Challenges with automating data extraction and data entry
Automated data extraction and data entry provide plenty of advantages over the manual process. But they are not without drawbacks. And depending on how you view it, some of these problems can be severe.
- Data insecurity: Relying on an automation tool for data extraction and entry means that the responsibility of data security becomes shared with a vendor. The tool runs software, all software has vulnerabilities, and vulnerabilities can be exploited. And since they’re generally cloud-based, the risk is increased.
- Reduced control and visibility: Automated data extraction generally happens on the cloud. Organizations thus lose some visibility as the operations are generally obscure and they cede control over their data in relation to monitoring and logging.
- Limited flexibility: Automation tools provide generic, one-size-fits-all solutions but organizational data extraction and entry needs are anything but. And they adapt poorly to dynamic changes in the web, making them unsuitable for extracting web content. Further, the quality of the output of automated extraction and entry depends on the input, thus automation is ineffective for a sizeable amount of data types.
- Unsuitable and impractical for some: Organizations that do not work with large data or that have disparate data types may find it uneconomical or impractical to use automated data extraction tools. These tools may also require some technical expertise to leverage them maximally.
Outsourcing as an alternative: Overcoming the challenges of automation
Automated data extraction and entry is handy but the handiness comes with ingrained hitches.

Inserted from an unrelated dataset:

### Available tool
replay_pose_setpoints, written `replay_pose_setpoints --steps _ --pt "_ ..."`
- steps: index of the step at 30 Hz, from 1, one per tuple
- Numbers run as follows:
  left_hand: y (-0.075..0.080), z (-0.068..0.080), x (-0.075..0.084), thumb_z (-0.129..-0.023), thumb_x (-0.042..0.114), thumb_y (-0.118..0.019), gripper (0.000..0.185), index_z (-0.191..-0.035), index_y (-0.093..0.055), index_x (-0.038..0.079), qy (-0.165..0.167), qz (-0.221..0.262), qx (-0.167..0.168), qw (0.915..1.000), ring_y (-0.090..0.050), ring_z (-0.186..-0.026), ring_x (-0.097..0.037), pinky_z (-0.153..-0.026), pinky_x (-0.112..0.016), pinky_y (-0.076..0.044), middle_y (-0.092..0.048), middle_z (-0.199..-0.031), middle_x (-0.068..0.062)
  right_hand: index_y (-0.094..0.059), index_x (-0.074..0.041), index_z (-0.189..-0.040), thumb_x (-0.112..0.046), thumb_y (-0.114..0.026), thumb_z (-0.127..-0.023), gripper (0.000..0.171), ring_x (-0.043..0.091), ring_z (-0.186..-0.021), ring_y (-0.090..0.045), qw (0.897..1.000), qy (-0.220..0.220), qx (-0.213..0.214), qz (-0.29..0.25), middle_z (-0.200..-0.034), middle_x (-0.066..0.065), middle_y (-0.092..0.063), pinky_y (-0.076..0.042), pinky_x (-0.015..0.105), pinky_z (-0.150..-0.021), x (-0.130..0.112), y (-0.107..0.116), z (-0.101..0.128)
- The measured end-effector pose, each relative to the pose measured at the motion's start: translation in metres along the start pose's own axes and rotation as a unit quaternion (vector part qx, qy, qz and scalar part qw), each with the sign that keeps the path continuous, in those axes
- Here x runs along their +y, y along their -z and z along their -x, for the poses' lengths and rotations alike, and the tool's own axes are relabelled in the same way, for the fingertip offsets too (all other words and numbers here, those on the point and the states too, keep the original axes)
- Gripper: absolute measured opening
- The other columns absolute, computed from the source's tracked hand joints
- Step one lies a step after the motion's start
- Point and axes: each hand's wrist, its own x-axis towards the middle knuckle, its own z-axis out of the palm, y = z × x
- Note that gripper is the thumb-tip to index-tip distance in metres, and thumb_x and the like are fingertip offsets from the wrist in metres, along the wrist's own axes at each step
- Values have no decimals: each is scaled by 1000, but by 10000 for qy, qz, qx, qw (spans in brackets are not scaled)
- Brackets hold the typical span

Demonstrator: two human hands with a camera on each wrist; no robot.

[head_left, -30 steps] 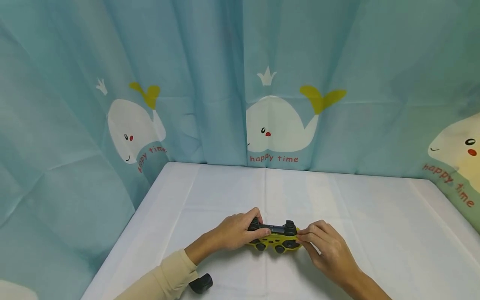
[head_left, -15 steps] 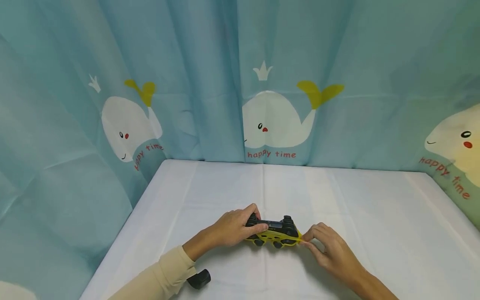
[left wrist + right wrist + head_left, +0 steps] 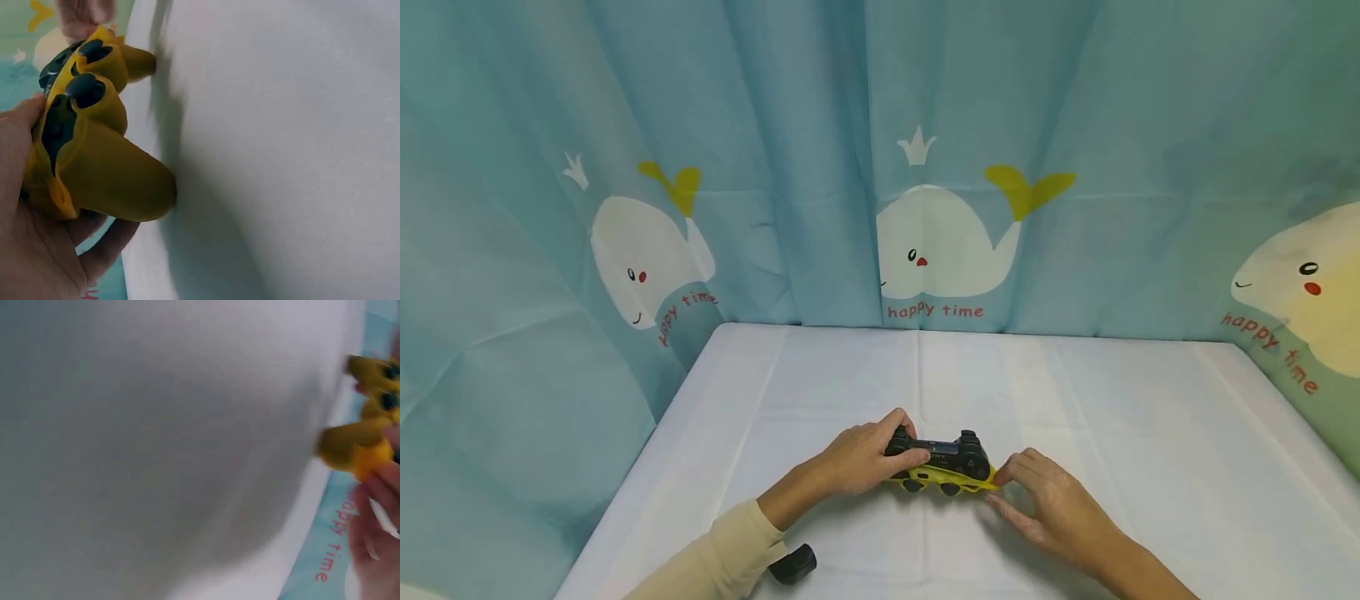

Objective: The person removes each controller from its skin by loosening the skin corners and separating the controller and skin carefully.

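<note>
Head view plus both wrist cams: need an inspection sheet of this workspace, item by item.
Surface: table under a white creased cloth.
Job's things: black game controller in a yellow silicone cover, upright on its grips on the cloth; the cover's right end looks pulled outward.
Clutter: small black cylindrical object beside the left sleeve.
Grippers: left hand grips the controller's left end; right hand pinches the yellow cover at the right end.
Cables: nothing seen.
Surroundings: teal curtain with white whales and "happy time" print on three sides.
</note>
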Motion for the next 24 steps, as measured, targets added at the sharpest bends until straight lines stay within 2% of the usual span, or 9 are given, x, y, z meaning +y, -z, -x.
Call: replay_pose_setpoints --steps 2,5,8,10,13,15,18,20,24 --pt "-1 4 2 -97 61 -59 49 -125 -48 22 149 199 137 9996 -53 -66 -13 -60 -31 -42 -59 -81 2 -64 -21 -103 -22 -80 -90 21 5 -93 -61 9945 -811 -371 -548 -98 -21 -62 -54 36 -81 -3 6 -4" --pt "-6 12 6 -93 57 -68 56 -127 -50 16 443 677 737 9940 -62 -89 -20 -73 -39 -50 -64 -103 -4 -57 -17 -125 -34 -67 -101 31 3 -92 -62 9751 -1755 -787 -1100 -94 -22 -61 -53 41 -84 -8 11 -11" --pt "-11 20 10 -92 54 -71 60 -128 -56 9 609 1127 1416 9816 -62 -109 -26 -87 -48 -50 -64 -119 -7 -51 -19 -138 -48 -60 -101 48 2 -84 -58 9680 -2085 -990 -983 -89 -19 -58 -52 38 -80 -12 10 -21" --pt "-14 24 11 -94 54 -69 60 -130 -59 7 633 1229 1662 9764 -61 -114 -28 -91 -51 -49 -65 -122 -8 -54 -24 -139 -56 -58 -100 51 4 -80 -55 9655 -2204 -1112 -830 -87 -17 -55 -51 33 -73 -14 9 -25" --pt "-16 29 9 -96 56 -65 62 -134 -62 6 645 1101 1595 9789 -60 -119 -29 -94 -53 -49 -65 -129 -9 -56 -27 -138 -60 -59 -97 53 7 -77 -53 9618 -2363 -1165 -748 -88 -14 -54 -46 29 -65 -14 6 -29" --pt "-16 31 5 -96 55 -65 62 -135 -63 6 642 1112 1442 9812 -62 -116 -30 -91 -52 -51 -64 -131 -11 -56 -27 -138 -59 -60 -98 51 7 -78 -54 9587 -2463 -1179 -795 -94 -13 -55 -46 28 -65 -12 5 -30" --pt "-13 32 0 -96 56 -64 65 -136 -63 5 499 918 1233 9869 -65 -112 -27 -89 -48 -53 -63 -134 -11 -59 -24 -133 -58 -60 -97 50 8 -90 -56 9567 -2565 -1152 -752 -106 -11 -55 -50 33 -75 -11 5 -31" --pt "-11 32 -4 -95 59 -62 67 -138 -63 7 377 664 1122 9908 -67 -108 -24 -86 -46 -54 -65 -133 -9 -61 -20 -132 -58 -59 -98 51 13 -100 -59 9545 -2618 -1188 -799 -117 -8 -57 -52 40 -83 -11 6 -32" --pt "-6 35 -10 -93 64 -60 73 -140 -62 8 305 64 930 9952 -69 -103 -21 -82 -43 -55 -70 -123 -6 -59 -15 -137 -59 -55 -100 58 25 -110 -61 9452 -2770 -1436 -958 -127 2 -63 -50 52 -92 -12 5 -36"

To enjoy the benefits that automation offers without the downfalls that come with it, you’ll have to look for a viable solution like outsourcing. You can partner with external service providers such as a reliable data extraction company that can provide specialized data entry and web data extraction services.

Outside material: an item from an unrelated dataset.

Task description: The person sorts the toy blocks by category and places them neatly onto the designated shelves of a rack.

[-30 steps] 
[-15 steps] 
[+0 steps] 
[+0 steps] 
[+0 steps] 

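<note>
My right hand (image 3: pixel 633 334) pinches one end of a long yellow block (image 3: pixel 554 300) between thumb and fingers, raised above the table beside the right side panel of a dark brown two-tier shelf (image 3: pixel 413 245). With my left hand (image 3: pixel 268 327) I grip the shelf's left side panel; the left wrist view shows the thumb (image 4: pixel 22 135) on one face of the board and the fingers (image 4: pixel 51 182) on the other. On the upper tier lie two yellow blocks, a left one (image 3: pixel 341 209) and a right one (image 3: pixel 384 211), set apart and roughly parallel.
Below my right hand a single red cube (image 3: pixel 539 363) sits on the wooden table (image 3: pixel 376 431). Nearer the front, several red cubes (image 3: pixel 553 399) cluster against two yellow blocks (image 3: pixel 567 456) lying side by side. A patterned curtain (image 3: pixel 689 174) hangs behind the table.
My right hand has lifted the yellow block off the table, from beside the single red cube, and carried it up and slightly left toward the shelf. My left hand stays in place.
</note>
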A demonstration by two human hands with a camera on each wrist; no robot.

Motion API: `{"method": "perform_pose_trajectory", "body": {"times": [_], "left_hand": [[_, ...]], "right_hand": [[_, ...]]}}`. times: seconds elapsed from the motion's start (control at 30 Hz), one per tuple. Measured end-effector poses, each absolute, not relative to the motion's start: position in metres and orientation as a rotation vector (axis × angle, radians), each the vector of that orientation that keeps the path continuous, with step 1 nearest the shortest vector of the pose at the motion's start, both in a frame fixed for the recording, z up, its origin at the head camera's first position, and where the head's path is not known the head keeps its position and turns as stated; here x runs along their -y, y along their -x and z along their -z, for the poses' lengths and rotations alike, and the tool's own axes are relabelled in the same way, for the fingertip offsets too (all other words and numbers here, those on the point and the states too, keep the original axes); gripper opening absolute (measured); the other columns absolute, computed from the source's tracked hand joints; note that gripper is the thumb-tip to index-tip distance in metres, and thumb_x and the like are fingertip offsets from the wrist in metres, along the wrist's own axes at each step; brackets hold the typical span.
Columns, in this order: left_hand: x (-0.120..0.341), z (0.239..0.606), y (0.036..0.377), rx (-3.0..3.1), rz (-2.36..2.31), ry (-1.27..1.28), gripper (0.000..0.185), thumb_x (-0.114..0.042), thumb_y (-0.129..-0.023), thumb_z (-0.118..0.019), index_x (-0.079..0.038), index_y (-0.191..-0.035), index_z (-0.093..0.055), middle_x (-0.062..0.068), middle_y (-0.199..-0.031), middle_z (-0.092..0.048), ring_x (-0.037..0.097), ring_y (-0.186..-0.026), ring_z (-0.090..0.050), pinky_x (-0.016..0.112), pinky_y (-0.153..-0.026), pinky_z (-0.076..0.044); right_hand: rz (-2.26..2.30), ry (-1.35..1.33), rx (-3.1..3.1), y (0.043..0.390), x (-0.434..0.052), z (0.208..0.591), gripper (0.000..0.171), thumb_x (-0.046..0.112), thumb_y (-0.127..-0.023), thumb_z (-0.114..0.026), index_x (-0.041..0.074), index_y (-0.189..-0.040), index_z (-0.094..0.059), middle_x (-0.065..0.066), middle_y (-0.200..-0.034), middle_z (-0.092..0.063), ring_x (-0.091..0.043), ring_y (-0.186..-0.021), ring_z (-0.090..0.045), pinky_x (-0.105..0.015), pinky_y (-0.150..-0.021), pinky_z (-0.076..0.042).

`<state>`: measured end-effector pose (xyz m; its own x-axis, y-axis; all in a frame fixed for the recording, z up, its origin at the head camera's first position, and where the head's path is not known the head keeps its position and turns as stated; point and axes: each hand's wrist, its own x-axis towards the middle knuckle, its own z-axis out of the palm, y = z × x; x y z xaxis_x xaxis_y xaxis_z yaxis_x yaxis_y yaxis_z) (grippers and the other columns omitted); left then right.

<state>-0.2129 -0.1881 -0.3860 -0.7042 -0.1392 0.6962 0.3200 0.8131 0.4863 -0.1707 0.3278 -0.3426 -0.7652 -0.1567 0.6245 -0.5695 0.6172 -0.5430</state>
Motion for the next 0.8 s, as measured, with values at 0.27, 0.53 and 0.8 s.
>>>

When you outsource data extraction services, you get the advantages that automation provides—accuracy, efficiency, and cost-saving—without the drawbacks. Data extraction and data entry service providers generally have the latest tools and skilled personnel and offer cost-effective solutions. They leverage the speed that automation enables with humans in the loop serving as crucial checkpoints. This helps guarantee efficiency without sacrificing accuracy. And because there is no lumpsum investment in technologies or hiring and training employees, cost savings from outsourcing can be substantial.
Outsourcing can also help avoid the problems of data insecurity and lack of flexibility inherent in automation. Depending on the sensitivity of the data, a suitable outsourcing company can perform the extraction and entry operations onsite, reducing the risk of interception and leakage.
A data extraction and entry company also does not operate on predefined rules, unlike an automation system. It is thus more flexible and adaptable to specific needs. Endowed with humans with diverse domain expertise, it can handle complex and nuanced data much better than an automation tool can. Whether the need is based on data type, size, or scale, it can be concluded that outsourcing is more flexible than automation.
In a nutshell
Automation systems for data extraction and data entry have helped reduce the tedium associated with the task significantly. Not only that, automation can help enhance quality and speed and reduce costs.
But using automated tools remains fraught with hurdles and concerns. Some issues are weighty and can completely undo the benefits of automation if run into. Outsourcing bypasses the problems with automation and offers a pragmatic alternative, combining the efficiency of automation systems with the reliability of humans.